Again, I found myself in a line to pass through yet another security post. Again, I asked if I could pass in front of the string of unhurried passengers. They regarded me with a mixture of bewilderment and scorn before saying, “I think we’re all on that flight” and wagging their passports, all stuffed with coveted boarding passes. I wanted to scream out, “But you have boarding passes! I have a post-it!” Luckily, an older, uniformed man standing nearby approached me and asked if I was a US citizen. I told him I was, and he kindly escorted me around the checkpoint and through to the gate. (Intriguing.)
As I ran/limped toward the gate, I realized that I had become the crazy passenger that I’ve blogged about in the past, wide-eyed, unstable men and women whose sanity is questionable at best and who immediately launch into detailed stories of their travel hassle, crazy spiritual beliefs, and disdain toward flight attendants and pilots alike as soon as they sit down, contents of their bag spilling out on the floor.

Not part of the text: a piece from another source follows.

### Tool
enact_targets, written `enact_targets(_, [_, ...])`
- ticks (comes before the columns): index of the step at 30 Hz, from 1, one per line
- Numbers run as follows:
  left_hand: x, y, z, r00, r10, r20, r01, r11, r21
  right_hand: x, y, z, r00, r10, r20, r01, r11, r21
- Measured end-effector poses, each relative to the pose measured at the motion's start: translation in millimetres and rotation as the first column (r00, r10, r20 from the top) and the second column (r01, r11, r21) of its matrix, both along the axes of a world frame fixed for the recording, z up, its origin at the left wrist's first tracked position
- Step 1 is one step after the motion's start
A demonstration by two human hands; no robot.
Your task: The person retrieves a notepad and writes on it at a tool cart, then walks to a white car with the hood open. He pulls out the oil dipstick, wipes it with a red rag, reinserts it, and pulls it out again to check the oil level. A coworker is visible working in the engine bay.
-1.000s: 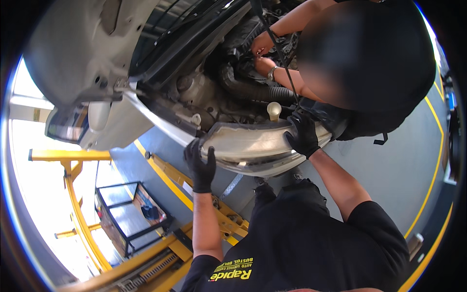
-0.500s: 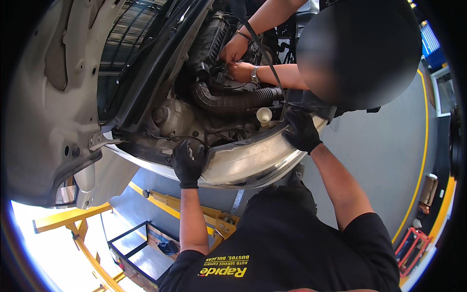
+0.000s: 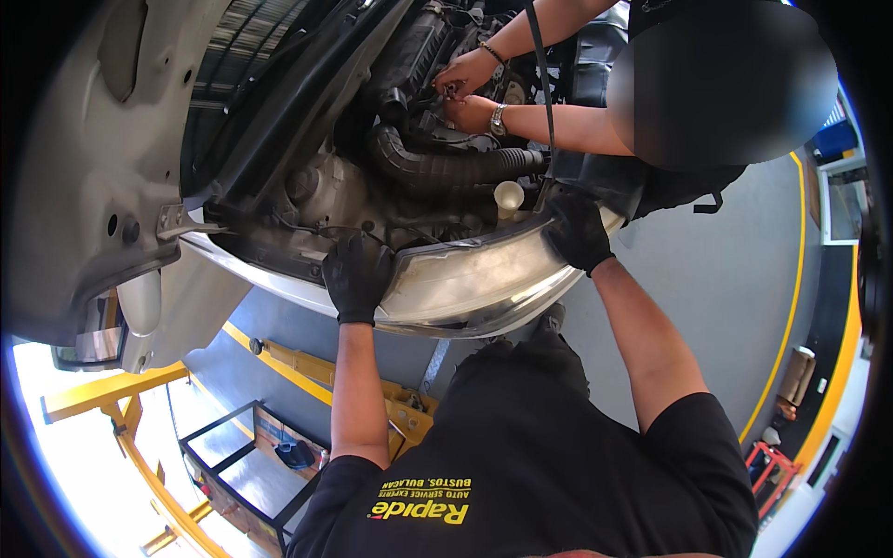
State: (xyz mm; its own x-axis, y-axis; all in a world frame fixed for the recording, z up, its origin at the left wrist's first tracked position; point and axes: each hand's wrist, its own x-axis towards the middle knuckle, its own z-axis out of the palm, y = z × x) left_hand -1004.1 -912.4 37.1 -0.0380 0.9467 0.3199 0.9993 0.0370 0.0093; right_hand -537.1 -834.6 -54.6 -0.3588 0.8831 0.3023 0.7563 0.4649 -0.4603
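Observation:
Both my hands wear black gloves and lie at the two ends of a large clear headlight (image 3: pixel 474 284) on a car with its hood up. My left hand (image 3: pixel 358 277) is bent over the headlight's left end, beside the fender edge; its fingertips are partly hidden. At the right end my right hand (image 3: pixel 579 232) curls its fingers over the upper edge. A pale funnel-shaped filler piece (image 3: pixel 508 197) stands just behind the headlight. Farther back, another person's hands (image 3: pixel 468 98) meet over the engine, working at something small that I cannot make out.
A ribbed black air hose (image 3: pixel 456 167) crosses the engine bay behind the headlight. The raised hood (image 3: pixel 84 186) fills the left side. A dark strap (image 3: pixel 542 84) hangs near the co-worker. Below left are a yellow lift arm (image 3: pixel 298 365) and a black-framed cart (image 3: pixel 223 465).
The view has shifted slightly. My left hand's fingers, curled with the thumb showing before, now lie over the edge with the back of the glove up. My right hand keeps its place.

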Motion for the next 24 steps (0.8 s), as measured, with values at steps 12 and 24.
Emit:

I reached the desk and shoved my post-it at the airline attendants. Normally when I reach the desk, I coyly ask for a seat in first class, flashing a smile and tossing my neatly groomed hair over my shoulder. Now, wiping my sweaty palms on the counter and nervously eyeing the boarding lane through sweaty eyelashes, I could only hope they might overlook the possibility that I might be a lunatic and grant me a seat anywhere. Beside me, the meticulous, sunkissed German family serenely attempted to negotiate a first class upgrade.
I was given 54D, a seat three rows in front of the restroom and located in a bizarre, three-seat row among a plane of four-seat rows. Looking ahead, I could see through the cracks in all the other seats and I had the option of choosing the television screen to my left or right to lean toward to watch a film. Exhaling as I sat down, I attempted to text my sister that I had made my connection and to please retrieve me from the airport – but to no avail.
Reluctantly, I turned to the man sitting two seats away from me, who had smiled sympathetically when I’d rushed in a minute earlier. Breaking all of my air travel etiquette rules, I asked to borrow his phone to text my sister, did so hurriedly, and then waited for the plane to take off – which it did, without any rush, twenty minutes later.
In the end, it was a relaxing flight on which I ordered many a beer and viewed many a newly released film, chatting intermittently to my seatmate, Cornelius. In Newark, I was speedily and warmly shuffled through passport control. I grabbed my tattered suitcase from the carousel where it was happily rotating among its companions, and found my sister waiting reliably outside the gates.
Leaving the cool, white lights of the airport and feeling the warm breeze of a humid New Jersey June, I felt instantly at home. It was a calming end to a harried day, one I hope won’t be repeated anytime soon.